### [Data]
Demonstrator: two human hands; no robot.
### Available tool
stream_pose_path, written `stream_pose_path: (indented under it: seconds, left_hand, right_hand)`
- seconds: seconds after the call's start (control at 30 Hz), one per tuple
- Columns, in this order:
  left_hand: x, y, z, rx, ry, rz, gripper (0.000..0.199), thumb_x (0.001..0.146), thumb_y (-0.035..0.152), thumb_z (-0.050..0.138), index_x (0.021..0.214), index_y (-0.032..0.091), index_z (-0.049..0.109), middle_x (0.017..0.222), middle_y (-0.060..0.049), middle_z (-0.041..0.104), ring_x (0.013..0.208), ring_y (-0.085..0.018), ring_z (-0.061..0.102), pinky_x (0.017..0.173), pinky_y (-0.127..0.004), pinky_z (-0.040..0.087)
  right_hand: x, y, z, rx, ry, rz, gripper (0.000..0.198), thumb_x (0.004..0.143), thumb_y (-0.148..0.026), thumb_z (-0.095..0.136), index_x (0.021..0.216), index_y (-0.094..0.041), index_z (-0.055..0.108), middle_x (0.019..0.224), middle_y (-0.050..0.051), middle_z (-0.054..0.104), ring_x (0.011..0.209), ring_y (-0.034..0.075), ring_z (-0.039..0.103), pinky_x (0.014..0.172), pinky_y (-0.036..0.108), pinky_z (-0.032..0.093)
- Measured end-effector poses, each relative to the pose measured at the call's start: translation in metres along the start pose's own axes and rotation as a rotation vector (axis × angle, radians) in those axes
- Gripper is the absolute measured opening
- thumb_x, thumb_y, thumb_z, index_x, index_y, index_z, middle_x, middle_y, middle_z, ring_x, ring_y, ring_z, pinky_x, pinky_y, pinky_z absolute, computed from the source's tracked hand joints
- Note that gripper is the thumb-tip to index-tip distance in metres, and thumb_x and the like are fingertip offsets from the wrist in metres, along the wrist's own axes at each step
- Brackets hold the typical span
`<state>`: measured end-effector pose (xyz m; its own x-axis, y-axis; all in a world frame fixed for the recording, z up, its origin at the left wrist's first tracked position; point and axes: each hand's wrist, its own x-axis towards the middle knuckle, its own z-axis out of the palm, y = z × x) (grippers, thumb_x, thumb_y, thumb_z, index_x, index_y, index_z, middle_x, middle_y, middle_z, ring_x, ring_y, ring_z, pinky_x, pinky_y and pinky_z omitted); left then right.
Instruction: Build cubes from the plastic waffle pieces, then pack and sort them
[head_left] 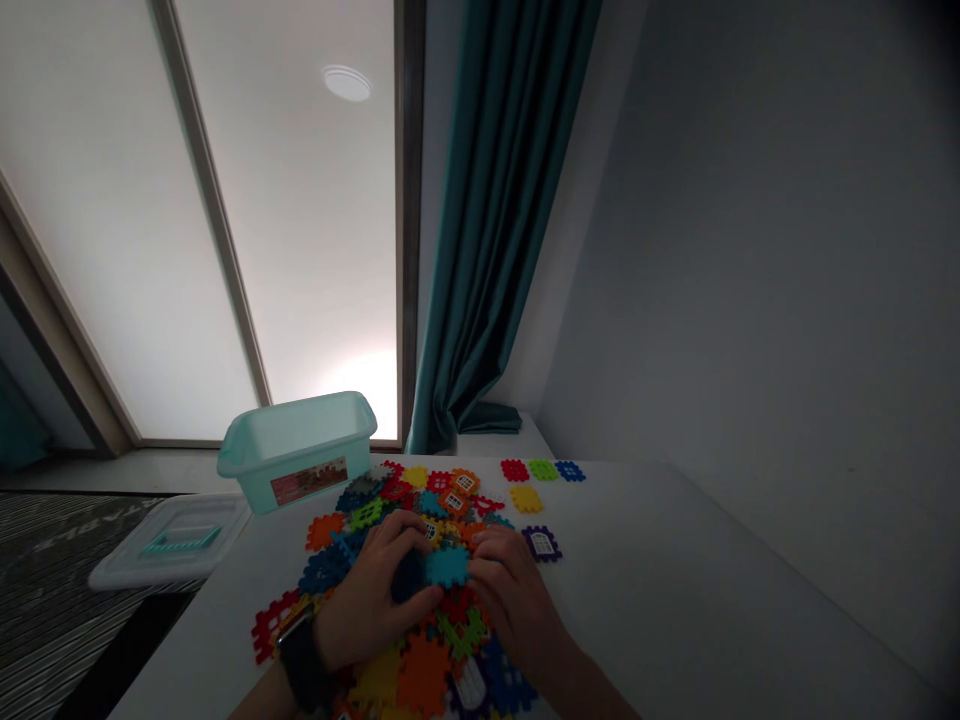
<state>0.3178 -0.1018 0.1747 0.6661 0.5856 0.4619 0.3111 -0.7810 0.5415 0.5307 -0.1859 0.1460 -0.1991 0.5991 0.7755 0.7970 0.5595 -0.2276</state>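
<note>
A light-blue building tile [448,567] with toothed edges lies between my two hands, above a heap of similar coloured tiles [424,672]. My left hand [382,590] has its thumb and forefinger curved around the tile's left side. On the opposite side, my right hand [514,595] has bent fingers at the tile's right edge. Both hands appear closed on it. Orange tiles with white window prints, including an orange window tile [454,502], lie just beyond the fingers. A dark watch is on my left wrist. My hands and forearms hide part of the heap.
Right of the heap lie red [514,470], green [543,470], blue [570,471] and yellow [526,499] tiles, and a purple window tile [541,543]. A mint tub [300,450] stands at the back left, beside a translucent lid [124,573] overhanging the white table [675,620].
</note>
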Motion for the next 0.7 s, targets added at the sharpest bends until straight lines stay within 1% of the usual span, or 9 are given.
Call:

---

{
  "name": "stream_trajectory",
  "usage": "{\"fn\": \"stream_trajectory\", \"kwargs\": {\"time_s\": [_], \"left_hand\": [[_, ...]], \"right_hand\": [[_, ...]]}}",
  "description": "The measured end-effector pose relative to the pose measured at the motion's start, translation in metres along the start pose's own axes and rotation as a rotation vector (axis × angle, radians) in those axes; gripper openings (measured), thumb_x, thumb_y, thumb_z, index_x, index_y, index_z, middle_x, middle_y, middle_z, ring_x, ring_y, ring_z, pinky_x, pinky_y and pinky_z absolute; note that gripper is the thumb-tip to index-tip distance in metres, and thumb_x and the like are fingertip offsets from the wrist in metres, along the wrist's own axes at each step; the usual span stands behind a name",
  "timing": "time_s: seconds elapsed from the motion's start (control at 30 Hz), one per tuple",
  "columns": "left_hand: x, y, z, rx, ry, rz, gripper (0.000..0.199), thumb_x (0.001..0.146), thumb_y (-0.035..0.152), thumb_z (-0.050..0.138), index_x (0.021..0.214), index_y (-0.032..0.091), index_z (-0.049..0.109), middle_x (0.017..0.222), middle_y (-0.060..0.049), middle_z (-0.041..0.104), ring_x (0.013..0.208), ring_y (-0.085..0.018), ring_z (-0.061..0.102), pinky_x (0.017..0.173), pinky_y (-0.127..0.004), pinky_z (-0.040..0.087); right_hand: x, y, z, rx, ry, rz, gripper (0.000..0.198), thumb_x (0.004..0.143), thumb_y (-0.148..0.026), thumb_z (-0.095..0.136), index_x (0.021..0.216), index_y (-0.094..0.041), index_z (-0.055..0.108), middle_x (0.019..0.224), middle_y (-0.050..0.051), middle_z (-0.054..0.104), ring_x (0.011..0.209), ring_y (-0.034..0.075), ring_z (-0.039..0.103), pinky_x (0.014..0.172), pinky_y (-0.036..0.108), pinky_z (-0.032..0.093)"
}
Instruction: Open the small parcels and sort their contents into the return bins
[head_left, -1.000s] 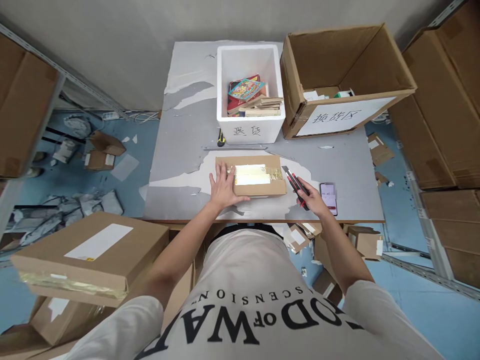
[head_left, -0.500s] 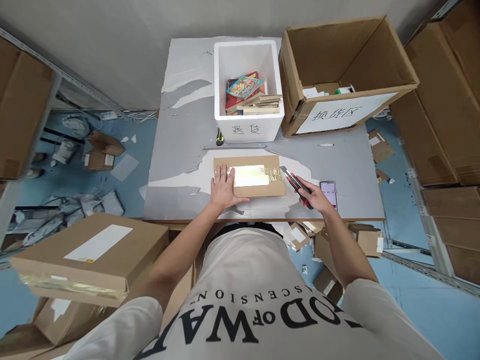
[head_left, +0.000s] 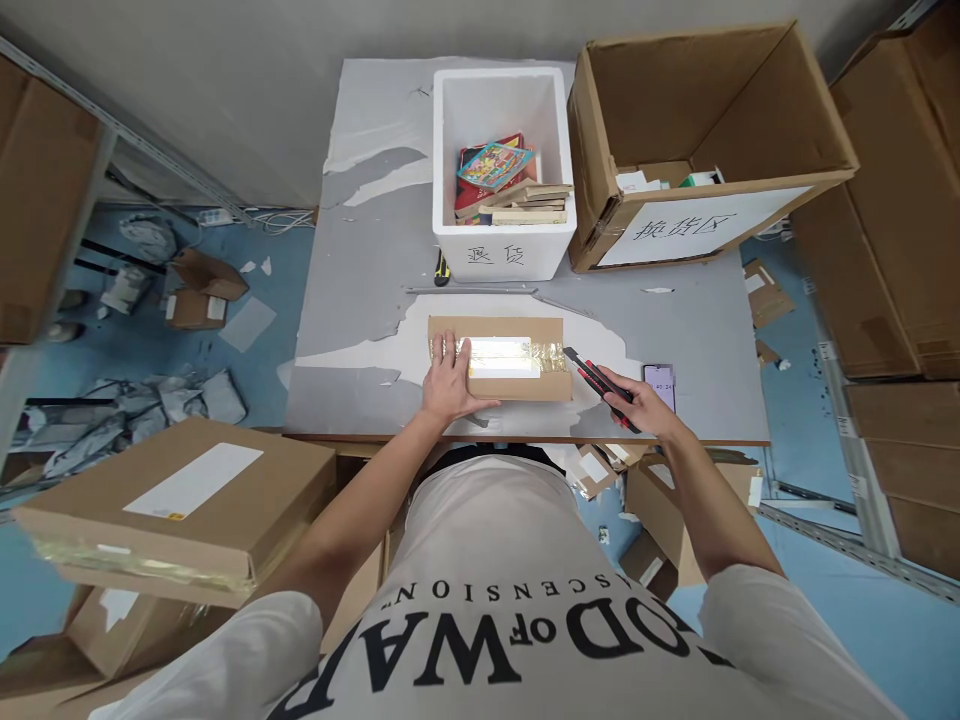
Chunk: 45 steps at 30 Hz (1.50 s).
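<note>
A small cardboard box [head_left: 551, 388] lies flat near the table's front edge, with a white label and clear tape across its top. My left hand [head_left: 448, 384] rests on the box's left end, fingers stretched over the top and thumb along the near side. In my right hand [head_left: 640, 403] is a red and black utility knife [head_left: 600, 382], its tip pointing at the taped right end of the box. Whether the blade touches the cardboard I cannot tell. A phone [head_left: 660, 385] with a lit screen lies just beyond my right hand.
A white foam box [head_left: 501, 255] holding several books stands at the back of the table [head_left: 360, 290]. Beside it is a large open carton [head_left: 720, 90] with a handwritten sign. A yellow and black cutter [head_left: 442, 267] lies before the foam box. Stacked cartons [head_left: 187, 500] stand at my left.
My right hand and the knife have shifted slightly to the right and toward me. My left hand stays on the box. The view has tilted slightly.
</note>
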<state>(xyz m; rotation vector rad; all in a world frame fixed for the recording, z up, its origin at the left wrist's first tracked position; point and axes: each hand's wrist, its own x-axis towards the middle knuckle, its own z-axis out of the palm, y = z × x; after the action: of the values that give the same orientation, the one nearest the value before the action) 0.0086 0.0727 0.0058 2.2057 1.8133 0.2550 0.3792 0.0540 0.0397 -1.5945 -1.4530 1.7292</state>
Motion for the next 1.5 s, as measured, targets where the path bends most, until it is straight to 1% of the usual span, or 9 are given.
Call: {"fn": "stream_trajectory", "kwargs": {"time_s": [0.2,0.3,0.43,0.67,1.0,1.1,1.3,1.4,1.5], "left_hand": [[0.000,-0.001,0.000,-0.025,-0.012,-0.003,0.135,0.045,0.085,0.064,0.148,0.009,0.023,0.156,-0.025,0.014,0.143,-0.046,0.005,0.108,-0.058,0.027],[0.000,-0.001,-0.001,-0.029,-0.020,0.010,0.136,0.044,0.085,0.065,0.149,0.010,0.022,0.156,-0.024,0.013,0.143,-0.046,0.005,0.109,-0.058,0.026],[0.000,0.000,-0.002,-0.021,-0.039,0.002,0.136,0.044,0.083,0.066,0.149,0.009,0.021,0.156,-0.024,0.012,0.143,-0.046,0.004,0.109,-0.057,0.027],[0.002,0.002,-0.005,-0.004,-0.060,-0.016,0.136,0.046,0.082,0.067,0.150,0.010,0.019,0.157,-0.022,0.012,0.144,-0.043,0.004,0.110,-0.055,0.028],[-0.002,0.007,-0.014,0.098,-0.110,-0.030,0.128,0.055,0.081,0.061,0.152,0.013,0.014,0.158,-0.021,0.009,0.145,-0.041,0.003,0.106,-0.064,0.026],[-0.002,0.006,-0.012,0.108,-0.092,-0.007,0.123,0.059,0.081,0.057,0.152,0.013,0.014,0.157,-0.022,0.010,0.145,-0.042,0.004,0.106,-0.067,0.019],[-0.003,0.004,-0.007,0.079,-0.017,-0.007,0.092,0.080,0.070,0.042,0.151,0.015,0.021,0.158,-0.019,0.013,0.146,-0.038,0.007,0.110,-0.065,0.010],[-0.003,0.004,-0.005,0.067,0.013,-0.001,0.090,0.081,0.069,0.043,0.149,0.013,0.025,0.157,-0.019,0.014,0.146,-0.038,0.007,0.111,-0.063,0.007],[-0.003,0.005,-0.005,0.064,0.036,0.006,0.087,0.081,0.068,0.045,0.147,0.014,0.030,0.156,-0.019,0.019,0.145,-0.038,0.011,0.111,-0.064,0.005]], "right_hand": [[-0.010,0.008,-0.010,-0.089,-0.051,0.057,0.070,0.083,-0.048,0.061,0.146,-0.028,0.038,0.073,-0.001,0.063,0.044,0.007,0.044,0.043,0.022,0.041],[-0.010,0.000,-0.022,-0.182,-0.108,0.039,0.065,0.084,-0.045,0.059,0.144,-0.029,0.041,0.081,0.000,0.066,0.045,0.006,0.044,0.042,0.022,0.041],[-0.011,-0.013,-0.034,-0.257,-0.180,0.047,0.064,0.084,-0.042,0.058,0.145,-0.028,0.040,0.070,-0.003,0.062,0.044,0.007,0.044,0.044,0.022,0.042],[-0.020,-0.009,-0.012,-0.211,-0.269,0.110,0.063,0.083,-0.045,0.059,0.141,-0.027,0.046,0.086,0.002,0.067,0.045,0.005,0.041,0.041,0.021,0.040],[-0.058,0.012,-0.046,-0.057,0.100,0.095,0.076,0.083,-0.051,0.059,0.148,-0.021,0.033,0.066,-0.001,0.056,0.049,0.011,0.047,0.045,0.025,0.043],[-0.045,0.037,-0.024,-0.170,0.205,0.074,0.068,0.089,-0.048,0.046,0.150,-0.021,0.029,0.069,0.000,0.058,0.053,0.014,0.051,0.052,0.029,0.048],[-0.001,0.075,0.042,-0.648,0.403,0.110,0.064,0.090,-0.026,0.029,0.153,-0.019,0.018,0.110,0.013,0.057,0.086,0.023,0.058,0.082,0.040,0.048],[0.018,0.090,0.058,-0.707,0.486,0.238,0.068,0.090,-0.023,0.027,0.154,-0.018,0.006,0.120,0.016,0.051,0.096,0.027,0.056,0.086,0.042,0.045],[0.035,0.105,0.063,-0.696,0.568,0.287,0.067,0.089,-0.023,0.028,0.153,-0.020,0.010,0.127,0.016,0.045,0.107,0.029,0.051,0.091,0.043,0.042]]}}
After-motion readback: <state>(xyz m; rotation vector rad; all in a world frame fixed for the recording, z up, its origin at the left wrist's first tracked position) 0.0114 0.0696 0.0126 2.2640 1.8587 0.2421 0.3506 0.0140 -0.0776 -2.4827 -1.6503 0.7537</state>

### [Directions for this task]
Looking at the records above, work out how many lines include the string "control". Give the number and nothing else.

### [Task solution]
2